At the heart of the rally is China’s position as the only major economy to see a sustained and robust rebound from a pandemic-driven slump this year, with investment in infrastructure a key pillar of growth | Photo: Bloomberg
A surge in demand in China, the world’s key growth engine, risks a shortage of iron ore
that’s pushed prices past $150 a ton and crowned it this year’s best-performing major commodity.
Futures in Singapore have surged almost 70% this year, hitting their highest since trading started in 2013, as China’s stimulus-led rebound fuels steel output and consumption. The rally received an added boost from Vale SA’s cut to annual production guidance last week, while the first quarter is likely to bring elevated risks of weather disruptions for southern hemisphere producers.
At the heart of the rally is China’s position as the only major economy to see a sustained and robust rebound from a pandemic-driven slump this year, with investment in infrastructure a key pillar of growth.

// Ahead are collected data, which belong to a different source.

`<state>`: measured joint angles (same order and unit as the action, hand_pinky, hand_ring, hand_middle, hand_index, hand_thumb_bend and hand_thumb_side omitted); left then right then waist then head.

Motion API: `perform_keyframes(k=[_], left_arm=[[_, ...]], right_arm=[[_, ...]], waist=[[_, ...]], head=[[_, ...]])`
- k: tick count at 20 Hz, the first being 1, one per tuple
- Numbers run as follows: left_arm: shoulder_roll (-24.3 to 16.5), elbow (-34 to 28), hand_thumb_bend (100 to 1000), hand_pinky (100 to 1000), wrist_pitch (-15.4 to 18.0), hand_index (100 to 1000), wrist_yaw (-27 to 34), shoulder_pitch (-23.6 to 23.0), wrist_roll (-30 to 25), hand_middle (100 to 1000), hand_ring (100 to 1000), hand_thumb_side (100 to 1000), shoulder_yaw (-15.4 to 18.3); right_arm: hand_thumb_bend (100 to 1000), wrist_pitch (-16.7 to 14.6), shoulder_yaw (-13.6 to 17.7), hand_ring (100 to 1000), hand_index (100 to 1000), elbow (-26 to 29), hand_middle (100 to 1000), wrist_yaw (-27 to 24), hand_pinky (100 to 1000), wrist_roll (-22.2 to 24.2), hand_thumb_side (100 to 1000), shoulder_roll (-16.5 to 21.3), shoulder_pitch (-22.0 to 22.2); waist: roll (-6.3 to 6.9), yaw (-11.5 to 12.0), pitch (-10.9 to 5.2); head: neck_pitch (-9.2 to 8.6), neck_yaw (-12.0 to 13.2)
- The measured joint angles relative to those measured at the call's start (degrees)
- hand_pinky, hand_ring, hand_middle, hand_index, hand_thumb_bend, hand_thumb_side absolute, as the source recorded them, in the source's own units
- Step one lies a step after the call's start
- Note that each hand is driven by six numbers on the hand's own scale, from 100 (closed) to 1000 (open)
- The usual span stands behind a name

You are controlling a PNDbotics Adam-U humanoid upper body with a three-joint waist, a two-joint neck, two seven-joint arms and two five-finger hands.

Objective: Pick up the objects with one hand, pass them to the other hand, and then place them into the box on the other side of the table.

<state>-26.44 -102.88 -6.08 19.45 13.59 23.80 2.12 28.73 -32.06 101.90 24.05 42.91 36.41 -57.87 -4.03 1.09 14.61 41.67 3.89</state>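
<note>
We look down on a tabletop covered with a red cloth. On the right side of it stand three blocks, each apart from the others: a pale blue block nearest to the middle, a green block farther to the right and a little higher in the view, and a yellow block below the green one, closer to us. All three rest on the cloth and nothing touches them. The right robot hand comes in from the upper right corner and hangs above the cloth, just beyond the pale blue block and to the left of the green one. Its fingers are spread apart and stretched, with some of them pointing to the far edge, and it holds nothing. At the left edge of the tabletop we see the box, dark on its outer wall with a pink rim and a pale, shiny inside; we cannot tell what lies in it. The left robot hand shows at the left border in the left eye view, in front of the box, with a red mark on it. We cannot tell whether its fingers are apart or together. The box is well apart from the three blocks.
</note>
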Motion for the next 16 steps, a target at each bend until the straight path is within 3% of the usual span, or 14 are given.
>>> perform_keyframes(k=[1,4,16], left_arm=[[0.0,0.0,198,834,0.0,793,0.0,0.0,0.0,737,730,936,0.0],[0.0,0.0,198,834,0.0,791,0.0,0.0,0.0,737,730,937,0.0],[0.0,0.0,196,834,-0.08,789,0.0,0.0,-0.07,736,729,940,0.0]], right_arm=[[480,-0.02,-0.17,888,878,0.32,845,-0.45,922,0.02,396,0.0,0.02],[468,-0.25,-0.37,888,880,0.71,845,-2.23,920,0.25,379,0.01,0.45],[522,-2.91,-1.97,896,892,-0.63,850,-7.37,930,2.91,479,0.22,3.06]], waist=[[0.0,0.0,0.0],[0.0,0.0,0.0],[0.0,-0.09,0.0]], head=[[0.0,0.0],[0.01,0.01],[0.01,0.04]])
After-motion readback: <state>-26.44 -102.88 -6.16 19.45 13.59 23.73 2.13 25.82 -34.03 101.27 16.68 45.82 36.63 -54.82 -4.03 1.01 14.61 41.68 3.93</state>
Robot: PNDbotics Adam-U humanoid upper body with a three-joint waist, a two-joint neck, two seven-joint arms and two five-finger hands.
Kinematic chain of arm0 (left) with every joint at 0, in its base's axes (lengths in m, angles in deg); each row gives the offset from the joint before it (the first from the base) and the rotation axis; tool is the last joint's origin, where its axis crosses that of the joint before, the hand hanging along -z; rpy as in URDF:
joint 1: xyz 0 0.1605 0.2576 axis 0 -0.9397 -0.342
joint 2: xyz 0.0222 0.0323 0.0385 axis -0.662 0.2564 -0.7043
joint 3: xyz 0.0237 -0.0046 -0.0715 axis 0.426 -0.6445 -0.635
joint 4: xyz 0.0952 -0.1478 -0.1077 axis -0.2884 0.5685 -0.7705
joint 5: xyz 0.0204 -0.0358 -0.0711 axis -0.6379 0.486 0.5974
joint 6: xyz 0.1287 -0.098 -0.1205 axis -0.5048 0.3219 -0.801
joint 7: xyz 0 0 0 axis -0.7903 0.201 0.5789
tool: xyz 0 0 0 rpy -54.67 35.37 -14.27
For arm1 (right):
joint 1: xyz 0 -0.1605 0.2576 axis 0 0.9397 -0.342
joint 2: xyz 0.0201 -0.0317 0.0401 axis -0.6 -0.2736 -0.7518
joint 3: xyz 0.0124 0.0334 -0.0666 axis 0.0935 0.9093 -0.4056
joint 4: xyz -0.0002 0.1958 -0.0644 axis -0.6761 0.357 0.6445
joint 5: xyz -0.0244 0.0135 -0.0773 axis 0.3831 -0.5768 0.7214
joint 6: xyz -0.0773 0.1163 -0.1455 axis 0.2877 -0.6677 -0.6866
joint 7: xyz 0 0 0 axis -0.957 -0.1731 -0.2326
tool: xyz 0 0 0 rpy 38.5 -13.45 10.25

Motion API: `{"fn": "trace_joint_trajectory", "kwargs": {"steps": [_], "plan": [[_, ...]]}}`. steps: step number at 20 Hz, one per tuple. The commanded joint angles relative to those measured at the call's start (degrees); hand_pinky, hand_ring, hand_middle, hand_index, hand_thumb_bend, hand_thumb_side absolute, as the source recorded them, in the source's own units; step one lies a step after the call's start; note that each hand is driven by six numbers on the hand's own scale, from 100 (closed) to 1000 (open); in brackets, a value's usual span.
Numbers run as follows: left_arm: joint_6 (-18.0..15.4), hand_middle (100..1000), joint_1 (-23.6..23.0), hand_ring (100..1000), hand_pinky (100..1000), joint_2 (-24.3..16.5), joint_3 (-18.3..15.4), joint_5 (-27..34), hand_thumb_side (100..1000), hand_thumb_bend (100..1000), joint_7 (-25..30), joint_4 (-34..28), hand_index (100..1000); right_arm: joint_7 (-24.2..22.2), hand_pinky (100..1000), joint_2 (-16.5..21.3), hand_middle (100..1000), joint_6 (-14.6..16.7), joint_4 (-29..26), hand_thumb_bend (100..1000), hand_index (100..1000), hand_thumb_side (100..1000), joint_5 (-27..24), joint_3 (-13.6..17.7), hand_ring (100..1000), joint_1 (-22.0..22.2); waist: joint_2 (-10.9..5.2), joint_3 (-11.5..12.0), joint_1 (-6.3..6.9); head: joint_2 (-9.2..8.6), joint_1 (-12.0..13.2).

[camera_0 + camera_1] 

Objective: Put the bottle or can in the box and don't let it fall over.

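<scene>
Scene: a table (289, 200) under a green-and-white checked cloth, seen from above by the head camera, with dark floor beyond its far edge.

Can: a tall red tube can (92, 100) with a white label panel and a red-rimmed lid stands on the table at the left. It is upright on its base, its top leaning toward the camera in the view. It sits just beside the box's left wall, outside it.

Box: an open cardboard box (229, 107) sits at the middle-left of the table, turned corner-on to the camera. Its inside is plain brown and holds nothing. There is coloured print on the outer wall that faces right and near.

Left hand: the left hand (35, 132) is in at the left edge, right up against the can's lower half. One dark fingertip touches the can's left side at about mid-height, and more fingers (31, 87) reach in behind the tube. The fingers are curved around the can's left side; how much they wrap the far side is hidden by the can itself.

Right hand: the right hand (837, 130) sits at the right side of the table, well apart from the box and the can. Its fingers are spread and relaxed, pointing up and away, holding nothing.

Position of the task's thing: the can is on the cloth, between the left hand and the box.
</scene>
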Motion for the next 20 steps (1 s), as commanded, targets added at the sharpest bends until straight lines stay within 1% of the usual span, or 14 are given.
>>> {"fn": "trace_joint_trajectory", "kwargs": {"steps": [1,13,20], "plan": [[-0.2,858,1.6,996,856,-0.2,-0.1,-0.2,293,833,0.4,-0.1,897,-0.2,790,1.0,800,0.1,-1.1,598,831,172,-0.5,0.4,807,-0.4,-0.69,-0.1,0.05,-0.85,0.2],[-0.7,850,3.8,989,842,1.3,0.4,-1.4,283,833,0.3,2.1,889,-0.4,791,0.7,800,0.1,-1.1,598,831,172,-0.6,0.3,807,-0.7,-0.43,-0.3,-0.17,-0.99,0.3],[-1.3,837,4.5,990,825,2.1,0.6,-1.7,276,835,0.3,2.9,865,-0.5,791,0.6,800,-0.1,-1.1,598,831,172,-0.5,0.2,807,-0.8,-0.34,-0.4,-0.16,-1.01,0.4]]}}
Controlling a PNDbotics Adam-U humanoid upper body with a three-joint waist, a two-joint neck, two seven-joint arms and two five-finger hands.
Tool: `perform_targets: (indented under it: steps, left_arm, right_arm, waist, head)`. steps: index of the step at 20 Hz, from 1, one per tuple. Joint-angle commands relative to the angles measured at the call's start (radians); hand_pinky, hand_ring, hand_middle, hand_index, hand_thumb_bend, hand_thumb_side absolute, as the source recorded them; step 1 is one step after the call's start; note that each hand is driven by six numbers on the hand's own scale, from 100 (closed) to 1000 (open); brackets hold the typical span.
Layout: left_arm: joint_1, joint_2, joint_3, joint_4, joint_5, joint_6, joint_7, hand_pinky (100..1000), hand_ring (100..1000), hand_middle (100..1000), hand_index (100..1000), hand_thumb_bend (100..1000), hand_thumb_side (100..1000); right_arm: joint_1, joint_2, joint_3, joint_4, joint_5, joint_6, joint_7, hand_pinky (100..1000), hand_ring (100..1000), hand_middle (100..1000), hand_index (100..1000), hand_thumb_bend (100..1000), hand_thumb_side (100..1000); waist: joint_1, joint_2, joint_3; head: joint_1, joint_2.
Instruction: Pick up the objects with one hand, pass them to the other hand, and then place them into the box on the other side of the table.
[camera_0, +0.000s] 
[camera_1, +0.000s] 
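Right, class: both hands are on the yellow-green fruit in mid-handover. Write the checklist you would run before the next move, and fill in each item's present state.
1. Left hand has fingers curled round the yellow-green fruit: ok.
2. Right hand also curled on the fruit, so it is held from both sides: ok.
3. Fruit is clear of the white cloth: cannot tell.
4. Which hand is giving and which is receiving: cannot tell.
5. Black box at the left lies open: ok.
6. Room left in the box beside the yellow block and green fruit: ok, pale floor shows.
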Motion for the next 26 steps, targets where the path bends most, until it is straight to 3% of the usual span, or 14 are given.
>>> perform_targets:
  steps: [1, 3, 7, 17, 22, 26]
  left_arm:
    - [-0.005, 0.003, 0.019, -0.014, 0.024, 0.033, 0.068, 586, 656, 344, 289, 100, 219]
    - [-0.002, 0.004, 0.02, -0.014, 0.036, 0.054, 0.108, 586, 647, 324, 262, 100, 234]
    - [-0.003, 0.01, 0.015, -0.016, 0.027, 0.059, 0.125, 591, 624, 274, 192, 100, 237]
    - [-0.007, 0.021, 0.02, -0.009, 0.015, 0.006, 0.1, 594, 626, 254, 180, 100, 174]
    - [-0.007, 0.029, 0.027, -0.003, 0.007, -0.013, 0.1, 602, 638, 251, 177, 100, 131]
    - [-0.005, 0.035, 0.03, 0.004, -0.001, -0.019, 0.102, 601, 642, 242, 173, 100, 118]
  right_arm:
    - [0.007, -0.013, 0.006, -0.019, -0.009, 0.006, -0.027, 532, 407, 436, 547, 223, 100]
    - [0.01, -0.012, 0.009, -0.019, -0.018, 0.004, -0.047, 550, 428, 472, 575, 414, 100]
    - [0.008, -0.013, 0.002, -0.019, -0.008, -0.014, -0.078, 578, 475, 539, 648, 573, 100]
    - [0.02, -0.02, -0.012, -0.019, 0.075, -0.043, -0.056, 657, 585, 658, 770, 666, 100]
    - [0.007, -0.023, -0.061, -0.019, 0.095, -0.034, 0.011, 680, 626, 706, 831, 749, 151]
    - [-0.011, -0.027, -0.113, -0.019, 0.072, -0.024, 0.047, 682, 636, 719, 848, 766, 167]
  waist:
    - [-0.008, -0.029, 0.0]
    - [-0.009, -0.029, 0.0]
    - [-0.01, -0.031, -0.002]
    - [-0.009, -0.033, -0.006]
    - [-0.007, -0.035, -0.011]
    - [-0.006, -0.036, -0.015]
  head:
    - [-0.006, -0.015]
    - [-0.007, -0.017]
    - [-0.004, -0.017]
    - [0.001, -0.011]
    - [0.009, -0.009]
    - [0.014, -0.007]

That’s boosting steel demand, buoying prices of the alloy and encouraging the top steelmaker to increase output even as input costs rise.
It’s also got Chinese buyers seeking an intervention, shares of Australian producers BHP Group and Rio Tinto Group soaring, while some market watchers are starting to caution that prices are rising beyond what’s justified by fundamentals.
“The market is in disequilibrium right now -- investors are trading industrial metals
like iron ore
as a speculative play on how China’s economy is going to perform,” said Atilla Widnell, co founder at Navigate Commodities. “There is no way iron ore
can be at $150 based on demand and supply fundamentals.”
Morgan Stanley said prices look increasingly overbought, though it forecast a deficit, while Goldman Sachs Group Inc. has highlighted the potential for more upside amid a shortage.
Australia & New Zealand Banking Group Ltd. warned moderating steel production could pave the way for softer iron ore demand
even as it predicted a tight market next year.
Futures climbed as much as 5.5% to $154.68 a ton on the Singapore Exchange, before trading at $153.60. Benchmark spot prices were at $150.15 on Wednesday, the highest since 2013 when strong Chinese growth saw a surge in iron ore demand, though still more than $40 below the all-time high reached in 2010.
Iron ore futures in Dalian jumped 5.7%, while hot-rolled coil and rebar in Shanghai also advanced. Chinese steel producer shares rose, while BHP was near the highest since 2011 and Rio near the highest since 2008.
Goldman Sachs said this week it expects a “substantial” deficit next year, with resilient demand and restrained supply set to sustain bullish price momentum. Morgan Stanley forecasts a particularly tight first half of 2021, which will support prices above $100 a ton.
On the supply side, shipments from Brazil in November dropped below 30 million tons for the first time since May.